Which lines of the data contain the string "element"? Copy every one of them.

INPUT:
• • • •

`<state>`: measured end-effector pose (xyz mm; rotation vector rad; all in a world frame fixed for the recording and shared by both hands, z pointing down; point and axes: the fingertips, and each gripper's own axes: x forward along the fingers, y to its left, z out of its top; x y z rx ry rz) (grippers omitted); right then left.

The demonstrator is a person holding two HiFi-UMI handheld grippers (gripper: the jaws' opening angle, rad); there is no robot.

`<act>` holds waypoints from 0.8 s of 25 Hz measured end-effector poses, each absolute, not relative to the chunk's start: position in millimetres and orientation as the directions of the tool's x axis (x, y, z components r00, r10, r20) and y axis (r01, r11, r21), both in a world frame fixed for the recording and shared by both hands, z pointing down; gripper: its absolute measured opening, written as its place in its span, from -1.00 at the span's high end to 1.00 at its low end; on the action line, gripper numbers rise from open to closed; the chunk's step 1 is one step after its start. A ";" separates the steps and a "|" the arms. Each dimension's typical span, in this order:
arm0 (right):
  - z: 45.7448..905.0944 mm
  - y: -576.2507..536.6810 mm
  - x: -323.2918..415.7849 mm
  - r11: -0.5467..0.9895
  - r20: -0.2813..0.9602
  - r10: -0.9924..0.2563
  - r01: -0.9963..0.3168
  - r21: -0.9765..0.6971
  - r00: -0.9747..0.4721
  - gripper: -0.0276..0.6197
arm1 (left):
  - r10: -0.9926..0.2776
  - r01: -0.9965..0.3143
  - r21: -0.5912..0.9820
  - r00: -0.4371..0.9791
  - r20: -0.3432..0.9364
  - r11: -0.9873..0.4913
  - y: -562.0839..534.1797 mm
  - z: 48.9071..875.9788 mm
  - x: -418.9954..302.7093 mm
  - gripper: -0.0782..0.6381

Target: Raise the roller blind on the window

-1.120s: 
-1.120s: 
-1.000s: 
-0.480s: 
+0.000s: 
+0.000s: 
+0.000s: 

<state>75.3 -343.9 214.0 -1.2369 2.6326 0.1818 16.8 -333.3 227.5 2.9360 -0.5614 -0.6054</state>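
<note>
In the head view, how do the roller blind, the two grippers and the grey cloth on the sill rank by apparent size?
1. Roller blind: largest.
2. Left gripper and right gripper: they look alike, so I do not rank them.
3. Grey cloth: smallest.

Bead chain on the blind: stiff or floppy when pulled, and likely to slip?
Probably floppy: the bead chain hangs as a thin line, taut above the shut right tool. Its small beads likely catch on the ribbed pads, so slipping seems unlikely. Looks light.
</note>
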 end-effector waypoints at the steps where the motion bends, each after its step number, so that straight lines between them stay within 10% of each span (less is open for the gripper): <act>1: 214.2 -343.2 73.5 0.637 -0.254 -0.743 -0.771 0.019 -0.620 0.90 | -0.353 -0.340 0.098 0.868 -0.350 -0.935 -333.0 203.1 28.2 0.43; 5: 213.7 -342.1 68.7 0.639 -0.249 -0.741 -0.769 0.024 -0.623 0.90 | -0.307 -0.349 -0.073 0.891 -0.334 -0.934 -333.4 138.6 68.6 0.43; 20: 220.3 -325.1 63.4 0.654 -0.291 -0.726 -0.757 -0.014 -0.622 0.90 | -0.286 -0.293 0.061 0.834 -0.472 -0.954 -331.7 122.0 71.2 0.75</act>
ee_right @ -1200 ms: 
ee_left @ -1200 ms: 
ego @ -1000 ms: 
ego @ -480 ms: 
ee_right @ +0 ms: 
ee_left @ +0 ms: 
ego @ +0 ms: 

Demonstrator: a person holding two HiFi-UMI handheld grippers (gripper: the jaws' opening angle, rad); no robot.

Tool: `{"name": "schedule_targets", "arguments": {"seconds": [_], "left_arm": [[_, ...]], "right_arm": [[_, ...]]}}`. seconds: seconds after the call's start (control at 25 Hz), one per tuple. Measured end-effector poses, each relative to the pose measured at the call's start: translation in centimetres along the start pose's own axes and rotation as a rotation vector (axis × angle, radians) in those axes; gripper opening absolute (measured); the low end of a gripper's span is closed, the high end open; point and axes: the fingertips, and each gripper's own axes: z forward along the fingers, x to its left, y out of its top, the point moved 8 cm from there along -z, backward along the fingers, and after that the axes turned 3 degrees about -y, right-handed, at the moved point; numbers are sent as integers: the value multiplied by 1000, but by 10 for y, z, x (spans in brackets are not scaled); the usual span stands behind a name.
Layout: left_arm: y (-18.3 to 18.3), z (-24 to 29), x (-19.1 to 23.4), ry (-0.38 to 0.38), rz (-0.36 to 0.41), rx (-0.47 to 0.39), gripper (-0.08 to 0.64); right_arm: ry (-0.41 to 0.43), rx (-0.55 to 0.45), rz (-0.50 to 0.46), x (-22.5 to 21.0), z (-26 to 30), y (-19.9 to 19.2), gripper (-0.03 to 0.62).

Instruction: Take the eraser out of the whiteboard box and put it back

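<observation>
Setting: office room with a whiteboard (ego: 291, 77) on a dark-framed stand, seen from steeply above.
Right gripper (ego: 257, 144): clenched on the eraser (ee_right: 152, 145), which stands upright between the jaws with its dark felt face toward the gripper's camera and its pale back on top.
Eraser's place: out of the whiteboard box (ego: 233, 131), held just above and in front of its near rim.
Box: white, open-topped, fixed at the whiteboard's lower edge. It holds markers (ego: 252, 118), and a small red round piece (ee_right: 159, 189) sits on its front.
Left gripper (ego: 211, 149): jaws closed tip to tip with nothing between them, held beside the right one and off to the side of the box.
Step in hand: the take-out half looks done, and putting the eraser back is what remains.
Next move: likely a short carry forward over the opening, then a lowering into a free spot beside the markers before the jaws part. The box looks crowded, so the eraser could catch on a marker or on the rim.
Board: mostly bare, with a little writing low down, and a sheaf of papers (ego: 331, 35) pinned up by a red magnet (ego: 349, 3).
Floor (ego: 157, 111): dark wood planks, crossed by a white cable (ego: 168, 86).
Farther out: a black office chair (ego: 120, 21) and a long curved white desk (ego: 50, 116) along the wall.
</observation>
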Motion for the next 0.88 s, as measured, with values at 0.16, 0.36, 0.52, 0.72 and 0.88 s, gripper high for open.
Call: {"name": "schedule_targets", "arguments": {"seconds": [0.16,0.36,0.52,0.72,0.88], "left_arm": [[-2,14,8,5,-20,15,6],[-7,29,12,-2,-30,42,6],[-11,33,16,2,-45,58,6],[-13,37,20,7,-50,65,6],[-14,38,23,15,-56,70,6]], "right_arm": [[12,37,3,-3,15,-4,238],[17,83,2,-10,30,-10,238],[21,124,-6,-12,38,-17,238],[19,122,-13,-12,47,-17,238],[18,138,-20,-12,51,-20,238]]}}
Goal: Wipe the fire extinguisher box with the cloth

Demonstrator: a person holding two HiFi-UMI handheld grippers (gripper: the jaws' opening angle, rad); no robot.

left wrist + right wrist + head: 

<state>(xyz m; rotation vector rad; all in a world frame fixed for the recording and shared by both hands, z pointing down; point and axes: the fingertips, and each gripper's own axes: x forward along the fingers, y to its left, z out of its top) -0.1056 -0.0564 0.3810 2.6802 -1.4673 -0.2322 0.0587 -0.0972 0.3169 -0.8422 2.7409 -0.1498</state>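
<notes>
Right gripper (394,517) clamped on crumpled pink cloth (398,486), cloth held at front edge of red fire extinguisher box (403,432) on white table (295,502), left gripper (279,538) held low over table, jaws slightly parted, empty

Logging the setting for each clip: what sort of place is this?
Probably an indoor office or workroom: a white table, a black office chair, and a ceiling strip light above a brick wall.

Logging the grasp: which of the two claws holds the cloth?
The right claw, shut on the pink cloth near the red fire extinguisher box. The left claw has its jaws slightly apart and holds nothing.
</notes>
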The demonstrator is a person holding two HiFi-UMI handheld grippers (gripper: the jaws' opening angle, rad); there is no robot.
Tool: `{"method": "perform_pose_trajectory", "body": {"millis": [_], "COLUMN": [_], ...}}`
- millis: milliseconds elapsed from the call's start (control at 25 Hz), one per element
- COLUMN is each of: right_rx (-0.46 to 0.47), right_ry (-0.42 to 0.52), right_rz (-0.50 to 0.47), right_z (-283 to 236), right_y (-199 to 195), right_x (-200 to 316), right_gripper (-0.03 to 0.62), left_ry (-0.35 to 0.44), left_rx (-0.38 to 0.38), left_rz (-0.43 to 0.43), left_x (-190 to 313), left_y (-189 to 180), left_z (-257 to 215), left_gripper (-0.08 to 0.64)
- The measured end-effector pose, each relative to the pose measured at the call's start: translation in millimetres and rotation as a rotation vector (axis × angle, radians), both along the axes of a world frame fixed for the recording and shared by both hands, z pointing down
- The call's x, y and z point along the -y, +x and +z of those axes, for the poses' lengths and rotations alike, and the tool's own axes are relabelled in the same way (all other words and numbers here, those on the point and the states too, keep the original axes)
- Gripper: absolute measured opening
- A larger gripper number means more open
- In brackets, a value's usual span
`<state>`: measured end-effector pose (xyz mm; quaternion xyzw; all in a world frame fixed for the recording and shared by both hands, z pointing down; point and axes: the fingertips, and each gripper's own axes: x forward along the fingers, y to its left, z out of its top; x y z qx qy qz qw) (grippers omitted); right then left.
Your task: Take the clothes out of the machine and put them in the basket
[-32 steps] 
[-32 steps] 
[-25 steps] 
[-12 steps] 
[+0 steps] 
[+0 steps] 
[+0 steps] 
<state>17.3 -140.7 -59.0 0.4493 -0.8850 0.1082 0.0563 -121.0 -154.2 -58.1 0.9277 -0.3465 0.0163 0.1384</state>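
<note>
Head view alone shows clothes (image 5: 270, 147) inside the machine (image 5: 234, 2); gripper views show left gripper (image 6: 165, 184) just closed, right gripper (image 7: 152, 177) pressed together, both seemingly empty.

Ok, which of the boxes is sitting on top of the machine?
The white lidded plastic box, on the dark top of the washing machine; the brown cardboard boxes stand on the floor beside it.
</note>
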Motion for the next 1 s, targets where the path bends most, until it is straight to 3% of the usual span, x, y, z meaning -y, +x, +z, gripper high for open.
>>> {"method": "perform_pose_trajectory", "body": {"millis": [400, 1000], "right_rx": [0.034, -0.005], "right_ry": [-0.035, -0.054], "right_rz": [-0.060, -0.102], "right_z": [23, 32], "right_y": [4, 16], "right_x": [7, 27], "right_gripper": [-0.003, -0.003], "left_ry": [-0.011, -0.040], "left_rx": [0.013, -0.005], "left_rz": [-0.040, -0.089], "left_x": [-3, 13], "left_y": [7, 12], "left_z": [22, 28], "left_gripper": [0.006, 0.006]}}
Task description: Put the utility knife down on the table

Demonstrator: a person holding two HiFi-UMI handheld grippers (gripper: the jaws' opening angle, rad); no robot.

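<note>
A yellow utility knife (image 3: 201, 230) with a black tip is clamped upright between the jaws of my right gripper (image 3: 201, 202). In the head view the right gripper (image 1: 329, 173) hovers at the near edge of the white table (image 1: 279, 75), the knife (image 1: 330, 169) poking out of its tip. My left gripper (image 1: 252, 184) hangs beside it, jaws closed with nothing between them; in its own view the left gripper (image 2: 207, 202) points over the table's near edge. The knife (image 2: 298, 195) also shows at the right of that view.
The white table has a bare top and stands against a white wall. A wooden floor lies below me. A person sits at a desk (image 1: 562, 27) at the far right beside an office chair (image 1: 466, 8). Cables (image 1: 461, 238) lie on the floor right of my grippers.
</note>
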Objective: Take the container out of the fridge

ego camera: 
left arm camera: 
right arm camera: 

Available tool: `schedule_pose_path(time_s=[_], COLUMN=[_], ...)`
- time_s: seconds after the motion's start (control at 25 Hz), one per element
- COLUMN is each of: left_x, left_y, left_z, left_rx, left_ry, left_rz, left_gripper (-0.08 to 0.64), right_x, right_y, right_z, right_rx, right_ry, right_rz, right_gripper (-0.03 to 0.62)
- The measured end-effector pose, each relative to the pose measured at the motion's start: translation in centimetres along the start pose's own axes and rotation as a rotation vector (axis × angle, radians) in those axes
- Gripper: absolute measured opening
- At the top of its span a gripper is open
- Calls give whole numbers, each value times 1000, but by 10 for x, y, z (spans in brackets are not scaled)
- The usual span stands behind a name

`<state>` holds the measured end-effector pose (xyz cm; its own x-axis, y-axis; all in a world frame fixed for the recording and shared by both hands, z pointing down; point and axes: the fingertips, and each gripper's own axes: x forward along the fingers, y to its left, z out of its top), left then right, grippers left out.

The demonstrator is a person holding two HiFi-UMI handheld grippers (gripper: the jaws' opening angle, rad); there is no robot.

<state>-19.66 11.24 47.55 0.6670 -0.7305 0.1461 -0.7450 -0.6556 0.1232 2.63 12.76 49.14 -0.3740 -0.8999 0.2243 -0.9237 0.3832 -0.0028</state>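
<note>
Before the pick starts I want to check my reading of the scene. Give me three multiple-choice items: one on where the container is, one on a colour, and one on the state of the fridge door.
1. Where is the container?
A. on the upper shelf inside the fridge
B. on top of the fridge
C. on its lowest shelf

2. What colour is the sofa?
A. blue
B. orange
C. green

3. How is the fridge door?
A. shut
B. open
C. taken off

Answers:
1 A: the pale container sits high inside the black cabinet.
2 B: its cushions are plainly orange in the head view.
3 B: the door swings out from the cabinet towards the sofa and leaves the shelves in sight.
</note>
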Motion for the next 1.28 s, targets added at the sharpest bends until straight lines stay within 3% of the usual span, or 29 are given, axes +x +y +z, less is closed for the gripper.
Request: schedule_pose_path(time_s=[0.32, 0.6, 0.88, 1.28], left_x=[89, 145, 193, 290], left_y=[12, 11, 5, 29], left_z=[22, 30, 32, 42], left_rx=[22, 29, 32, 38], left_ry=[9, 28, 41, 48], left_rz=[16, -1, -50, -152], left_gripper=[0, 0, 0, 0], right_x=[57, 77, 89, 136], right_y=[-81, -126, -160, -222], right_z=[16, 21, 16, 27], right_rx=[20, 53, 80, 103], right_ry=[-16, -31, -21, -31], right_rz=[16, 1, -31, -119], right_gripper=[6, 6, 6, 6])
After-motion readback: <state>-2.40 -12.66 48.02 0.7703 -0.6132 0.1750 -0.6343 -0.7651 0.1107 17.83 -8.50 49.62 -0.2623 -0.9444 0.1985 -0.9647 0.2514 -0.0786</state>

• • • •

ANSWER TO THIS PROBLEM:
- millis: milliseconds elapsed from the call's start (control at 25 Hz), one per element
- time_s: seconds after the motion's start (control at 25 Hz), one per element

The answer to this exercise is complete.